> [Required action]: Below are the records; copy exactly the stretch from the line containing "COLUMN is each" through the line containing "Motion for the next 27", both ends included, and nothing else.

++++ Data records

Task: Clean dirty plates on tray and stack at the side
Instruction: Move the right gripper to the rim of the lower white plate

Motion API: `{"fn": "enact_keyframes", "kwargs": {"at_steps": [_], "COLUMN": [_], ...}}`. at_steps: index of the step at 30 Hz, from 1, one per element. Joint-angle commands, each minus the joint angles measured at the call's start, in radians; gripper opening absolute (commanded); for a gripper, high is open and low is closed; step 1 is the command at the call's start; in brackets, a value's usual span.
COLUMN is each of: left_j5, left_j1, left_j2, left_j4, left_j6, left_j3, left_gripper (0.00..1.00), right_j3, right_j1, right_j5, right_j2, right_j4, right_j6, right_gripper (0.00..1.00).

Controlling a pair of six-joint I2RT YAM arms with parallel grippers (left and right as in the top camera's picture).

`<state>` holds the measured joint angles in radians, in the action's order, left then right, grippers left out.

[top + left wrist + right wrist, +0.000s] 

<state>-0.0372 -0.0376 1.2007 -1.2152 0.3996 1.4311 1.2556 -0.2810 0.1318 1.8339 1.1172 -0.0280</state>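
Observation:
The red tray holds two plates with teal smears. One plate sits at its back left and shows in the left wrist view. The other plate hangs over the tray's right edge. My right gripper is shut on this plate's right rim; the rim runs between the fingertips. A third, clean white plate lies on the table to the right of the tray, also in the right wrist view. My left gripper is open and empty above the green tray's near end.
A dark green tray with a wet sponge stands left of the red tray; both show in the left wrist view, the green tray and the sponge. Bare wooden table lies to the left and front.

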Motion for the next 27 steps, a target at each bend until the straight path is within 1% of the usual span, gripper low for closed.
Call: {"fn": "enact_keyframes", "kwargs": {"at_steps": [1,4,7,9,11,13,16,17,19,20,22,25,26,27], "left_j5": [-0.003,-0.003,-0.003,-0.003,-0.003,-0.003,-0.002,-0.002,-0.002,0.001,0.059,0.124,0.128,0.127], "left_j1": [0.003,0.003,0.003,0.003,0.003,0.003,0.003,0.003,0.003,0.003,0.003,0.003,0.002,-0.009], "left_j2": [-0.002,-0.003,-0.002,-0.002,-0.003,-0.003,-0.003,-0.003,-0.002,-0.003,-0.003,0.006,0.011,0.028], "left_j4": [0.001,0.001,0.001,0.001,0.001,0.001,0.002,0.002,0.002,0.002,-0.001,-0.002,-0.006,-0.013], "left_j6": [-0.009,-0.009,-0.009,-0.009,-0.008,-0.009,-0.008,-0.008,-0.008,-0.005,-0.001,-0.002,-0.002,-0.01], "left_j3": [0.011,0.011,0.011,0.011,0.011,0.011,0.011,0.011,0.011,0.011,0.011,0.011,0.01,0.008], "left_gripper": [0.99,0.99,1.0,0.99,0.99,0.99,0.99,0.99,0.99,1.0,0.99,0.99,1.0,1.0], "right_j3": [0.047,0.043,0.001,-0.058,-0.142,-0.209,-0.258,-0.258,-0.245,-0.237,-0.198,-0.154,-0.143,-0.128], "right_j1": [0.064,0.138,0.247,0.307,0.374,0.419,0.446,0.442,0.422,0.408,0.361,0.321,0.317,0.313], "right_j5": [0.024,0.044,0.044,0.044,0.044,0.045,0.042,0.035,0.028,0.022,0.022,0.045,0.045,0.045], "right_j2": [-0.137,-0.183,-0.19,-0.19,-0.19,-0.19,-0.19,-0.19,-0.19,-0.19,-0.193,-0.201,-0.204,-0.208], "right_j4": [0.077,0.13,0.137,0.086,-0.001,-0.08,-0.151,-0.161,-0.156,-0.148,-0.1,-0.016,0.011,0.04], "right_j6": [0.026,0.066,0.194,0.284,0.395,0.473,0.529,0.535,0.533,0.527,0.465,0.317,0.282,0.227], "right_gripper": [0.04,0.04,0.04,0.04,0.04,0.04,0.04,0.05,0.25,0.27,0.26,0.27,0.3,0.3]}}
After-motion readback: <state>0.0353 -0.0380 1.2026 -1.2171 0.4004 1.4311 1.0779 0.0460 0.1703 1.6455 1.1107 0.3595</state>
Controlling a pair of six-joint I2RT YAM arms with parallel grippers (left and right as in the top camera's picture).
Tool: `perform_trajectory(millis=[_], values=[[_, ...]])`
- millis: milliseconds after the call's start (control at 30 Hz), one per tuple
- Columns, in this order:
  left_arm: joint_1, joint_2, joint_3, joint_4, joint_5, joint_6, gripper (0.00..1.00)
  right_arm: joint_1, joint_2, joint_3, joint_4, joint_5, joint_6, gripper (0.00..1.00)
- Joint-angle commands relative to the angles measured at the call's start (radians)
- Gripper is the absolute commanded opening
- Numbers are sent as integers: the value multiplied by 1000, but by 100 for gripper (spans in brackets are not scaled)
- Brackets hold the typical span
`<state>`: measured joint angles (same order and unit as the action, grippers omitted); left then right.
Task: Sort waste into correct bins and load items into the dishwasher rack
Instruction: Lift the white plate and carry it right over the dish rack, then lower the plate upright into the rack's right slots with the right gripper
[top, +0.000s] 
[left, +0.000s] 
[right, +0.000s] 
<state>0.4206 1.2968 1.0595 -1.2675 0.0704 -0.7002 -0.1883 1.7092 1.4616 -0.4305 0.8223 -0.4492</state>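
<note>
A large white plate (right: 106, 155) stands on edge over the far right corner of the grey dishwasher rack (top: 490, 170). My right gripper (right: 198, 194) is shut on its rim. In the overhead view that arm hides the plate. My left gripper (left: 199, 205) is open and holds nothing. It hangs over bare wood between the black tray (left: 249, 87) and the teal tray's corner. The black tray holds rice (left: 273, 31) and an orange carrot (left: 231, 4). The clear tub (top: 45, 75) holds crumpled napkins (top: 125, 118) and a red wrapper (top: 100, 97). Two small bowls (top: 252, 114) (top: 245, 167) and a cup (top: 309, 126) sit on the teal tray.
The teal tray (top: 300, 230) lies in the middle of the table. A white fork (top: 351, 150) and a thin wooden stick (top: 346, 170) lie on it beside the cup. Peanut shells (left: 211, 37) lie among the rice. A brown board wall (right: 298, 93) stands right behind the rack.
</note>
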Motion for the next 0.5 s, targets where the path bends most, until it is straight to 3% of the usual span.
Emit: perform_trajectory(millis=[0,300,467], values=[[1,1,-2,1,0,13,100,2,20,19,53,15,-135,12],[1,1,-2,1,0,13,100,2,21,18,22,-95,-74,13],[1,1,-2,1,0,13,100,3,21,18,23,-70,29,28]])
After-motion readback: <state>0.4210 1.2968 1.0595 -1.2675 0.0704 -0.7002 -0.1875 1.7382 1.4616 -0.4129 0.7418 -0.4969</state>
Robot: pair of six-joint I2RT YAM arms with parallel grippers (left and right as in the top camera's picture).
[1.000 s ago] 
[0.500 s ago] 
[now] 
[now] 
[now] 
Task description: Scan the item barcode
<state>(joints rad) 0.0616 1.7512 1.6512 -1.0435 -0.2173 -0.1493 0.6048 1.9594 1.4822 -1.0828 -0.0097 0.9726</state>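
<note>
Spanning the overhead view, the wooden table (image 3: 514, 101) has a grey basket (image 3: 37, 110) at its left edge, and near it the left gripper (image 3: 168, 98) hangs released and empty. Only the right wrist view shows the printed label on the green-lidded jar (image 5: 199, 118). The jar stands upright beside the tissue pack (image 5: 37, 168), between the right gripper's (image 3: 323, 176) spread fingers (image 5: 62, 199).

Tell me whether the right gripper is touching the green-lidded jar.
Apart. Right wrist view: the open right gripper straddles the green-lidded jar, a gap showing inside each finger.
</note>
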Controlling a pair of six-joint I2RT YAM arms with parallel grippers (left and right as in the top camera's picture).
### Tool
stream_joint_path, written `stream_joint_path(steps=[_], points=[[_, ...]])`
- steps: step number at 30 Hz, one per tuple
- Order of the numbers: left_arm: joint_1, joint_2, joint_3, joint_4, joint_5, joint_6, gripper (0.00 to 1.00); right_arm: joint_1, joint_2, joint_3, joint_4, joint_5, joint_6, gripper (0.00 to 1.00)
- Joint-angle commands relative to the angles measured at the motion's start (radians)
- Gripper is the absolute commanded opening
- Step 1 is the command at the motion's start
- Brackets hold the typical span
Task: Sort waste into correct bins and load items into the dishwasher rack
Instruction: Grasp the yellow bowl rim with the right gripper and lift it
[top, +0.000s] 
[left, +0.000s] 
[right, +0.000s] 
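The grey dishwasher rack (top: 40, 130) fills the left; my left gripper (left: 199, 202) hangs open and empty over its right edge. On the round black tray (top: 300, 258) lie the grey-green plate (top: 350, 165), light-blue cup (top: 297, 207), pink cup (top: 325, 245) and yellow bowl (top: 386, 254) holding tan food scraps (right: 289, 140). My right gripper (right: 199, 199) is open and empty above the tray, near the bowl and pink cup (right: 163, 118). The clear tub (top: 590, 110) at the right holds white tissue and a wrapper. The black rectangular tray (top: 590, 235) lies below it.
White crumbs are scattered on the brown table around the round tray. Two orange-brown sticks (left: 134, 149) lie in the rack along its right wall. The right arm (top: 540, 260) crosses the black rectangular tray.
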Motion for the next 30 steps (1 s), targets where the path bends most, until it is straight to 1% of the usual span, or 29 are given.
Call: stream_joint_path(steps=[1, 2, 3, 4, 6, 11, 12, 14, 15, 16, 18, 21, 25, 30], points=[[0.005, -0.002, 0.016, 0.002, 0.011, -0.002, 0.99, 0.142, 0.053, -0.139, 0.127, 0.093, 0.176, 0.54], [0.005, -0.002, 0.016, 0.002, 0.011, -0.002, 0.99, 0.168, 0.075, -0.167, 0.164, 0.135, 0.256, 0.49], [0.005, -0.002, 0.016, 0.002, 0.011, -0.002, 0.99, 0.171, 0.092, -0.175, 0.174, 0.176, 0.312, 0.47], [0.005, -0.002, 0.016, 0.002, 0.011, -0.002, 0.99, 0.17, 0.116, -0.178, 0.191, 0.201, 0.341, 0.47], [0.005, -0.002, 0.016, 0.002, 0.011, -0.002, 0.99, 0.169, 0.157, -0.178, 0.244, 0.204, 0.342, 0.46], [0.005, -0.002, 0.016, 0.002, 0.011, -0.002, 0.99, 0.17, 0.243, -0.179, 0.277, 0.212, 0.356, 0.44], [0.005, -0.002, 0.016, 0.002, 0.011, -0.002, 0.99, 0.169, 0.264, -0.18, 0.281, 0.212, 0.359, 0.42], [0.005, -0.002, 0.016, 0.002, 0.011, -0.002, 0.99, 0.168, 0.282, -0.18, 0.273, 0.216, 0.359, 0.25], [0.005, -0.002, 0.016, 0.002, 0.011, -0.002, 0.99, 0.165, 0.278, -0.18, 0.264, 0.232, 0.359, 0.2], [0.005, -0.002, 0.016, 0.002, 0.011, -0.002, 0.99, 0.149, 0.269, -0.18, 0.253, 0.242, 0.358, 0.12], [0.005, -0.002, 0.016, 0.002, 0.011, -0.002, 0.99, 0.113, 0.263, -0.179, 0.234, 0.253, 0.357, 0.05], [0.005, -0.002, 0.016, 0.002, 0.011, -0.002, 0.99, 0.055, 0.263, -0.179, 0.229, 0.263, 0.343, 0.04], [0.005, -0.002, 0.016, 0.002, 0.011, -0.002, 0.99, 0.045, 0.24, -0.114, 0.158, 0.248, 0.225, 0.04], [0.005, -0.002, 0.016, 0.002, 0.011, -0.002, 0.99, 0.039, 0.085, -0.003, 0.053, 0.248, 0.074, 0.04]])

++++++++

> [Response to this task]:
COLUMN is each of: left_j5, left_j1, left_j2, left_j4, left_j6, left_j3, left_gripper (0.00..1.00), right_j3, right_j1, right_j5, right_j2, right_j4, right_j6, right_gripper (0.00..1.00).

Controlling a pair of six-joint I2RT YAM arms with parallel grippers (left and right as in the top camera's picture).

`<state>` holds the measured joint angles in radians, in the action's order, left then right, grippers left out.

[top + left wrist + right wrist, +0.000s] 

<state>-0.0372 -0.0376 1.2007 -1.2152 0.3996 1.4311 1.2556 -0.2810 0.1318 1.8339 1.1172 -0.0280</state>
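Observation:
The red tray holds two plates with teal smears. One plate sits at its back left and shows in the left wrist view. The other plate hangs over the tray's right edge. My right gripper is shut on this plate's right rim; the rim runs between the fingertips. A third, clean white plate lies on the table to the right of the tray, also in the right wrist view. My left gripper is open and empty above the green tray's near end.
A dark green tray with a wet sponge stands left of the red tray; both show in the left wrist view, the green tray and the sponge. Bare wooden table lies to the left and front.
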
Motion for the next 27 steps, a target at each bend until the straight path is within 1% of the usual span, gripper low for closed.

The exercise requires no further work.